● **Instructions to follow**
Copy out each line of the entries below in which the string "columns" appears.

● **Given entries**
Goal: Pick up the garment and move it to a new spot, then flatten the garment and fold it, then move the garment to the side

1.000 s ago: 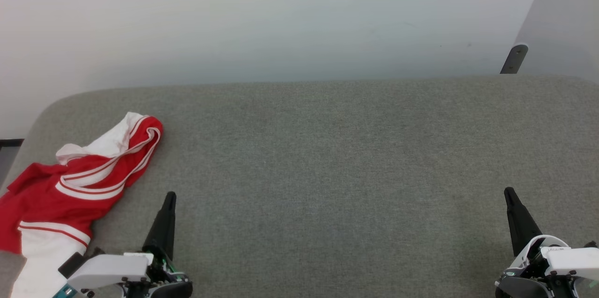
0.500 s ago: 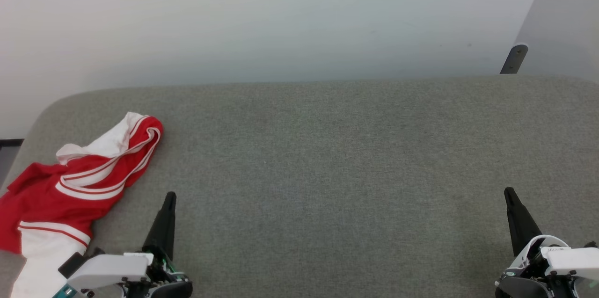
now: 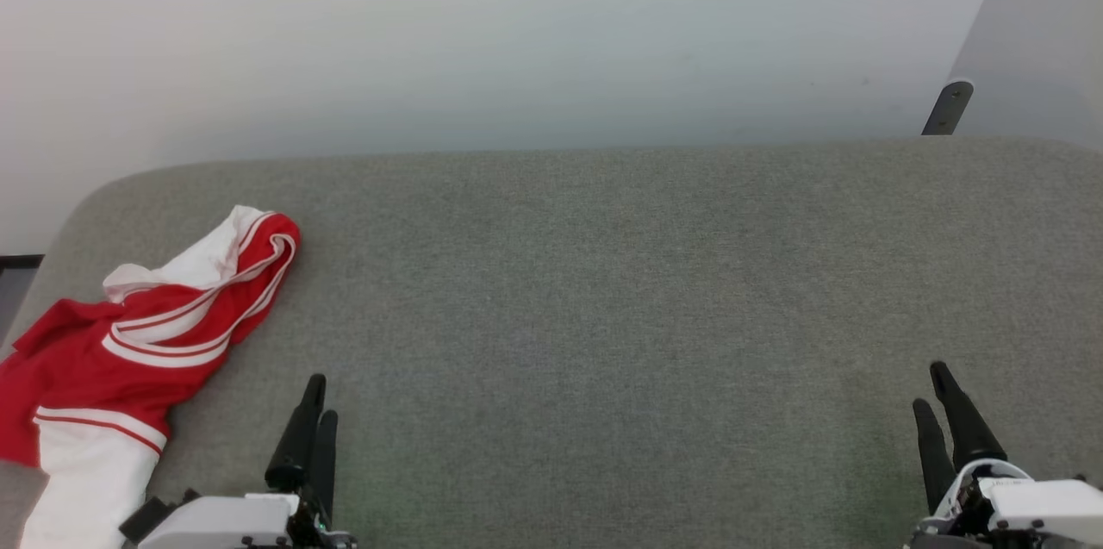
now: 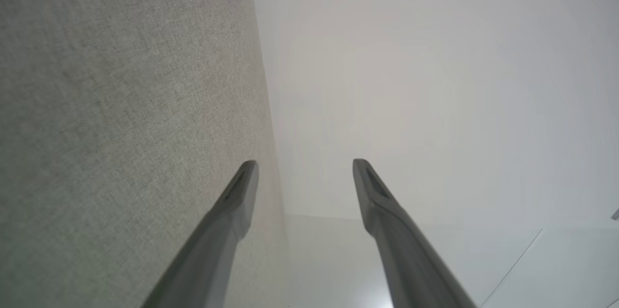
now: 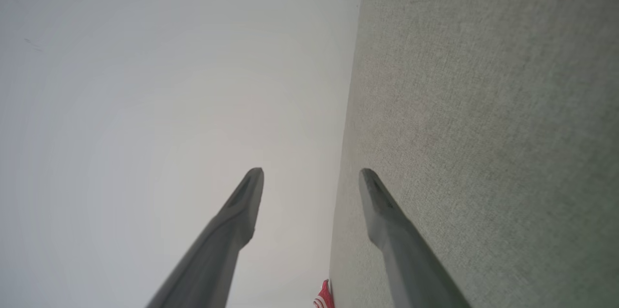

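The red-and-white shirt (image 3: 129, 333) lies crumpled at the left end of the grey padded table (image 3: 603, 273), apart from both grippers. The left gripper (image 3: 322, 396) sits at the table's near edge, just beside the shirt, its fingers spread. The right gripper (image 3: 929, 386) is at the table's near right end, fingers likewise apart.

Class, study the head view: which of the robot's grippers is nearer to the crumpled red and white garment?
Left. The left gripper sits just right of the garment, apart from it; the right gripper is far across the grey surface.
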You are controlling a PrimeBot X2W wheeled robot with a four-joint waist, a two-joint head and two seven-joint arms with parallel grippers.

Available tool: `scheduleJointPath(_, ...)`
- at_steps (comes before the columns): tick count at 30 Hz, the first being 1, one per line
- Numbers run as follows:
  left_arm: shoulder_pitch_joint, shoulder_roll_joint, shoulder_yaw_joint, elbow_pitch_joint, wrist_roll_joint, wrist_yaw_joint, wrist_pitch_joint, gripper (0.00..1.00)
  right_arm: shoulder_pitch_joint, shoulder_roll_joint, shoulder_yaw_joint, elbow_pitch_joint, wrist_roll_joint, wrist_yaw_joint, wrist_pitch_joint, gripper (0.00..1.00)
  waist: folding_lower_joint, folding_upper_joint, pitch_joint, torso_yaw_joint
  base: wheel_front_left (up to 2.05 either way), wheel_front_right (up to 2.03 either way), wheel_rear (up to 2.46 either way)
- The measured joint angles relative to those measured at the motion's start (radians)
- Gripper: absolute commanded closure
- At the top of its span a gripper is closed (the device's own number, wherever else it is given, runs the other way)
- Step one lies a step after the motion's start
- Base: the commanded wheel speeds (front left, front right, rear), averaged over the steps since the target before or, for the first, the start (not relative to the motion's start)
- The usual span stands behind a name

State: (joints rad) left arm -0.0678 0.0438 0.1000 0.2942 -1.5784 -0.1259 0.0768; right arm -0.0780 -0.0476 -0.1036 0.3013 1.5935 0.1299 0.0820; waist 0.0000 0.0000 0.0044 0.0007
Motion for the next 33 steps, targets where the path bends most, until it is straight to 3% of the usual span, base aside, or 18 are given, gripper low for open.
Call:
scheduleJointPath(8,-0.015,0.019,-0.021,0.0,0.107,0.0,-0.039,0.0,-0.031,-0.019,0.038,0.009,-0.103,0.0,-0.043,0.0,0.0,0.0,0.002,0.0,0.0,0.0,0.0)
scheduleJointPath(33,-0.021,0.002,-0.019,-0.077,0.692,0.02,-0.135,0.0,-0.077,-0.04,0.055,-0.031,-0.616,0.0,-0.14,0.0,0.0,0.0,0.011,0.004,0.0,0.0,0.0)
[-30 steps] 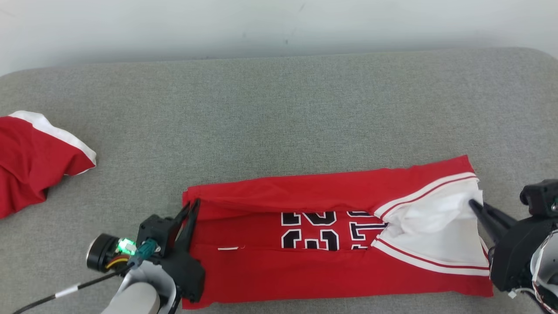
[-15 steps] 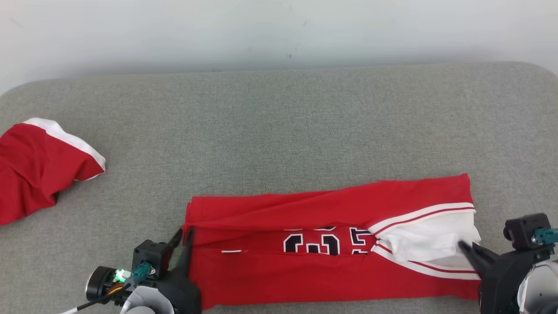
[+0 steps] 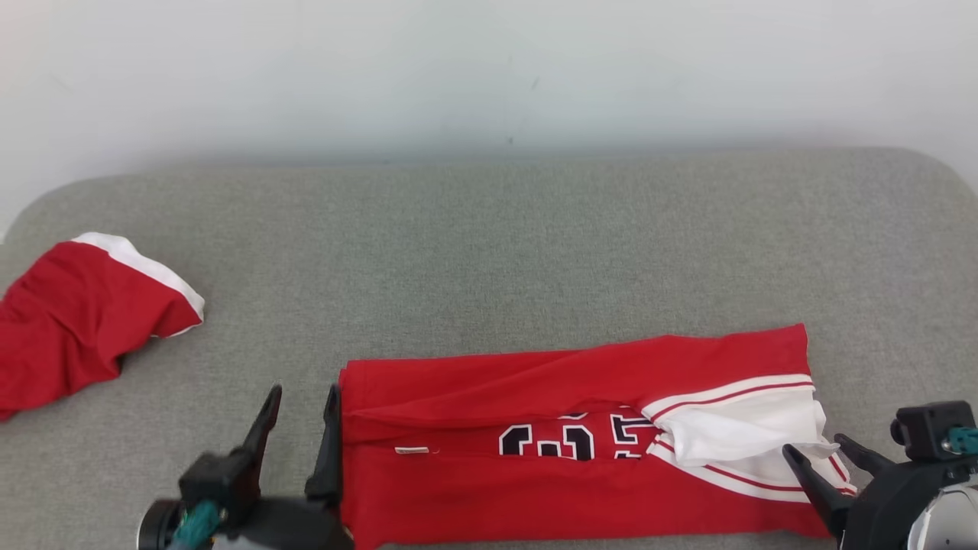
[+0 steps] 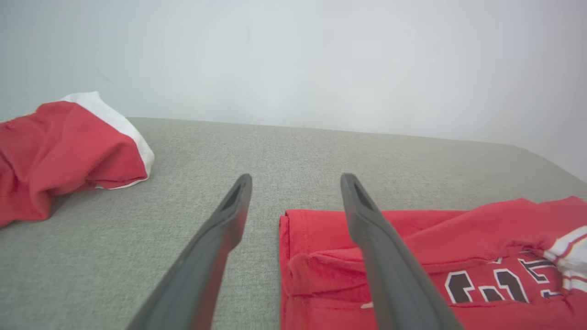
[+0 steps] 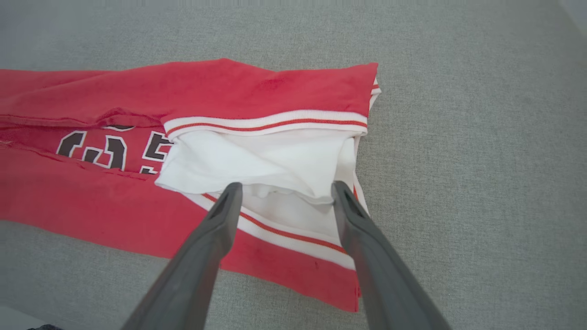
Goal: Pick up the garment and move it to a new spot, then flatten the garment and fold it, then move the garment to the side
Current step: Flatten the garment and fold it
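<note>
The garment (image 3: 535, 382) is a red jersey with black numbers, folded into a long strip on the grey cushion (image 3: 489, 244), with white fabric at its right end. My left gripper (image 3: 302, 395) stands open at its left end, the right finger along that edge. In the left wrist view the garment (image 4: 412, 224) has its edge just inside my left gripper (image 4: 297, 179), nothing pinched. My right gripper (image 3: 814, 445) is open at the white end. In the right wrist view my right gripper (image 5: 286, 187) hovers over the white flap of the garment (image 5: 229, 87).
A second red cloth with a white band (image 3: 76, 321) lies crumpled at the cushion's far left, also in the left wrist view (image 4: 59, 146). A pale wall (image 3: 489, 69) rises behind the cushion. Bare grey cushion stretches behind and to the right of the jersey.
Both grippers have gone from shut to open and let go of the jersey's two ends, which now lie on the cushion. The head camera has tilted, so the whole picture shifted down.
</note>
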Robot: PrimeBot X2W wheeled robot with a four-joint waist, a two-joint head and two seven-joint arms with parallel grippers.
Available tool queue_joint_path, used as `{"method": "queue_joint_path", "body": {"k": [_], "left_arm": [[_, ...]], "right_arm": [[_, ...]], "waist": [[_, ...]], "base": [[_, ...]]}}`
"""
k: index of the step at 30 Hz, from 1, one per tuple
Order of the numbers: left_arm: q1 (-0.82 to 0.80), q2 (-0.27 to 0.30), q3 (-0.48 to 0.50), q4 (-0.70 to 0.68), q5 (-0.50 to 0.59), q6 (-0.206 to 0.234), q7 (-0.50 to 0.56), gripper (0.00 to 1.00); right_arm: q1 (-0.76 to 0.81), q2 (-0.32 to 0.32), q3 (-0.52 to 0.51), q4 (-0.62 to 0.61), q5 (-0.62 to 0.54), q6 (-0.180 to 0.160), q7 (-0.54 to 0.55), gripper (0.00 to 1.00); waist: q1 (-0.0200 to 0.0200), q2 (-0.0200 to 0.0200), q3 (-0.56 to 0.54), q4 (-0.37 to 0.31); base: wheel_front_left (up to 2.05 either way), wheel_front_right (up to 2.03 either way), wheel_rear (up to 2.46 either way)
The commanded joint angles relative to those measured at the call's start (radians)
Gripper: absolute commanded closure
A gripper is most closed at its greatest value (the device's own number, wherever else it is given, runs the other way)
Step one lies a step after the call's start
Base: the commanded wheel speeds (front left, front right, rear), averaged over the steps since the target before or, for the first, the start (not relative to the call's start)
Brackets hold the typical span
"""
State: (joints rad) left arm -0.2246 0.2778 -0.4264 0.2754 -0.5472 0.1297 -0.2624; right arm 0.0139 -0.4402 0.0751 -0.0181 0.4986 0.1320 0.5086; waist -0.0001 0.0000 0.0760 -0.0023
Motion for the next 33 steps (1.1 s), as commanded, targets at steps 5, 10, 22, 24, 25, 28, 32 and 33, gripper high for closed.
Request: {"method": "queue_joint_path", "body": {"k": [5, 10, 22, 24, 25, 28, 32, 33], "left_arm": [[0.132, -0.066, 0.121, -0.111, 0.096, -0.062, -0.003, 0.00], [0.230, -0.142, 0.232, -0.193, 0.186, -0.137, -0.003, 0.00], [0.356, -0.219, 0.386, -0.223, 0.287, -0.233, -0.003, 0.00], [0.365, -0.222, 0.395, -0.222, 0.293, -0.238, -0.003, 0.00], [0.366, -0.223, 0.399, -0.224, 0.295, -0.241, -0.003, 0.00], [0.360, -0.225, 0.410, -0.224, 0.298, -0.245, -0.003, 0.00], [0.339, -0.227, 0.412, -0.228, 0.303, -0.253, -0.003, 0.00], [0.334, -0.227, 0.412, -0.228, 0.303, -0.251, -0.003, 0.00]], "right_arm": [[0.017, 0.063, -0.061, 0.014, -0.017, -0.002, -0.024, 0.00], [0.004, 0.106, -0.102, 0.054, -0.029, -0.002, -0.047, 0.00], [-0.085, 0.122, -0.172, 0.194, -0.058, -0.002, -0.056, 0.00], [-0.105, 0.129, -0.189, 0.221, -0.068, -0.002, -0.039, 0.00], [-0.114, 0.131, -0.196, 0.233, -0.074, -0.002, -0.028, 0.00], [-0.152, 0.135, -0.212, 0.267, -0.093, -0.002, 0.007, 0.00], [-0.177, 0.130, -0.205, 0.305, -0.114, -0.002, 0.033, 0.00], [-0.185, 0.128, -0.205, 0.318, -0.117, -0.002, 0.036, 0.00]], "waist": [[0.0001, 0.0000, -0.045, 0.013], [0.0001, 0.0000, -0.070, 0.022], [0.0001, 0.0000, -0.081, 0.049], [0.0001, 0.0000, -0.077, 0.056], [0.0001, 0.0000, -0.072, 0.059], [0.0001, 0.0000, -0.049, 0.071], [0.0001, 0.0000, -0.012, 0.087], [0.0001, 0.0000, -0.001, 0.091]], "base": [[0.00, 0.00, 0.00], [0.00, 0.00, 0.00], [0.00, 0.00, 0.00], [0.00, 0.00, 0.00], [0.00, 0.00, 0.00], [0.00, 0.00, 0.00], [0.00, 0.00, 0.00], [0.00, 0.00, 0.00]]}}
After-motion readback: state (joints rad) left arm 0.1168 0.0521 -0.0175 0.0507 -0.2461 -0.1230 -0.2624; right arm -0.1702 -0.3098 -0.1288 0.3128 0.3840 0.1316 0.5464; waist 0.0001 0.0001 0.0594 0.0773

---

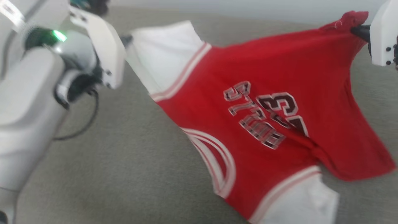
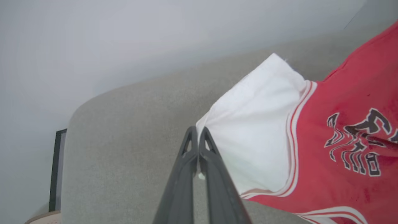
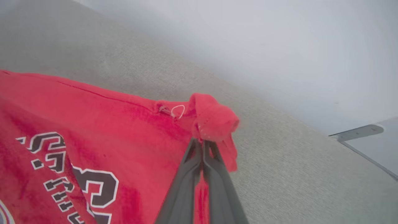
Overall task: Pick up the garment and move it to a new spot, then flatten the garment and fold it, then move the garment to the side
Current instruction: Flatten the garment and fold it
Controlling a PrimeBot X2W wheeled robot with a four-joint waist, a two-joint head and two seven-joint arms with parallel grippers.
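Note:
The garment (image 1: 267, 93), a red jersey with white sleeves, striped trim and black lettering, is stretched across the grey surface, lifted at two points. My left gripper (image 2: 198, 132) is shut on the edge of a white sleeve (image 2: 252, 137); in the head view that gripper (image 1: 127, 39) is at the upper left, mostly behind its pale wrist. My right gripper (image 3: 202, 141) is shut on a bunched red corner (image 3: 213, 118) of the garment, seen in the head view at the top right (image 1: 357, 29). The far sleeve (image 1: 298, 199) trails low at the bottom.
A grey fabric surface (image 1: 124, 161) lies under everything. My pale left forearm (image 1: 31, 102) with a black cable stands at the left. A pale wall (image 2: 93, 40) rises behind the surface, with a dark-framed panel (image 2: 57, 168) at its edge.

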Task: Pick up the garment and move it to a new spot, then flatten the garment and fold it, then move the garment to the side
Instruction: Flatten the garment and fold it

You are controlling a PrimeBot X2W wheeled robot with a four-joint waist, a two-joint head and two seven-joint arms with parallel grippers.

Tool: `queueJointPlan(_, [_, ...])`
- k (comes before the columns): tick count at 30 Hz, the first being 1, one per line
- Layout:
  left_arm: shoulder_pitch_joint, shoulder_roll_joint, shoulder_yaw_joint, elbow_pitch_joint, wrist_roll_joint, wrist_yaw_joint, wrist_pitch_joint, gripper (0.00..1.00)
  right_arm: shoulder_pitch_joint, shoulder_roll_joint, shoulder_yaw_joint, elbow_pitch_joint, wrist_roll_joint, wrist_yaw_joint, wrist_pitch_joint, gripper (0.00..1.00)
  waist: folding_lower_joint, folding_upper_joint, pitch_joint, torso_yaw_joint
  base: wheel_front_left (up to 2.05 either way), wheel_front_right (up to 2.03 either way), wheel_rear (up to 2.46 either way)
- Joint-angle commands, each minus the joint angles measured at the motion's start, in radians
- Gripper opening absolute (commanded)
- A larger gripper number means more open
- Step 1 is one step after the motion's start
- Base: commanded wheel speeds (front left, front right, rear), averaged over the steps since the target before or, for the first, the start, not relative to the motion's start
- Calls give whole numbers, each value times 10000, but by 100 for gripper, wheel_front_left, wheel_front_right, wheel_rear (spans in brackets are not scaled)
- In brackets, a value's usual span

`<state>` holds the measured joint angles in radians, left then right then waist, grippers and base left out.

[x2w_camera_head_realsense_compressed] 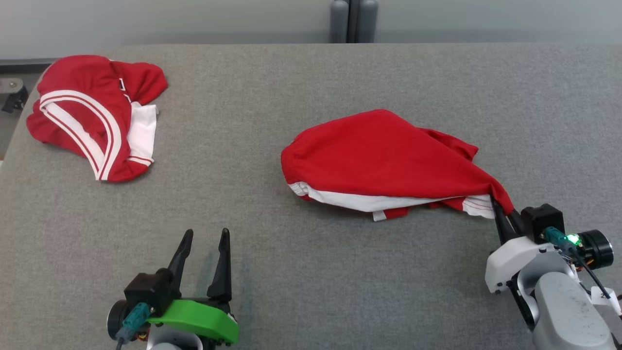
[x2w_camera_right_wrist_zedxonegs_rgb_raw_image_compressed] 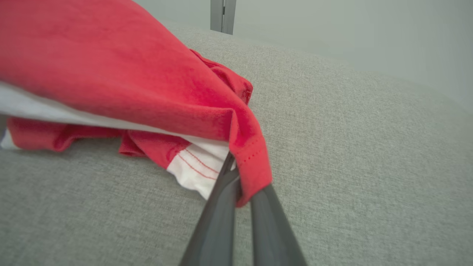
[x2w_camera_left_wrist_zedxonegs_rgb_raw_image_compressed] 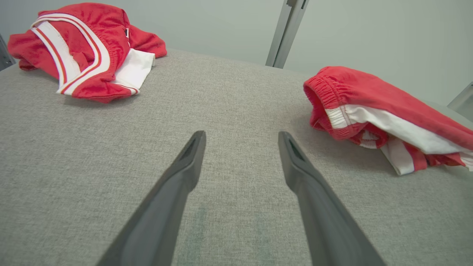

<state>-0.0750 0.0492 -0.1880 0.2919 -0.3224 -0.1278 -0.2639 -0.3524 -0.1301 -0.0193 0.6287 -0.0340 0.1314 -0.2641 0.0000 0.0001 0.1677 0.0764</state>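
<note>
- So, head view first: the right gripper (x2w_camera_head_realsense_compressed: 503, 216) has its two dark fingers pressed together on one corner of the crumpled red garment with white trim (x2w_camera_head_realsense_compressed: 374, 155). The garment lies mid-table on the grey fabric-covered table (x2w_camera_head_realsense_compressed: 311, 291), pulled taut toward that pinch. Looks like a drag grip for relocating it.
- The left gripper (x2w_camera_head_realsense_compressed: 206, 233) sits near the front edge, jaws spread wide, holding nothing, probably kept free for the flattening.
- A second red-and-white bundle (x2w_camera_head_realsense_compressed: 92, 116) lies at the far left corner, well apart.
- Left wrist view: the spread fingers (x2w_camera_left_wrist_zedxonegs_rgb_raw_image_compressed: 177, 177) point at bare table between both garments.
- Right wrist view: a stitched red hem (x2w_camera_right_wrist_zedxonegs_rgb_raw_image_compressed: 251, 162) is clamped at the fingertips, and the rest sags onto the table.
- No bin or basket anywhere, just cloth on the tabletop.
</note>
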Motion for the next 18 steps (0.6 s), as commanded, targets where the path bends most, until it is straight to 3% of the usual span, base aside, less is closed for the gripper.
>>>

● **Answer below**
- at_steps (comes before the columns): tick count at 30 Hz, the first being 1, one per line
- k (comes before the columns): tick count at 30 Hz, the first being 1, one per line

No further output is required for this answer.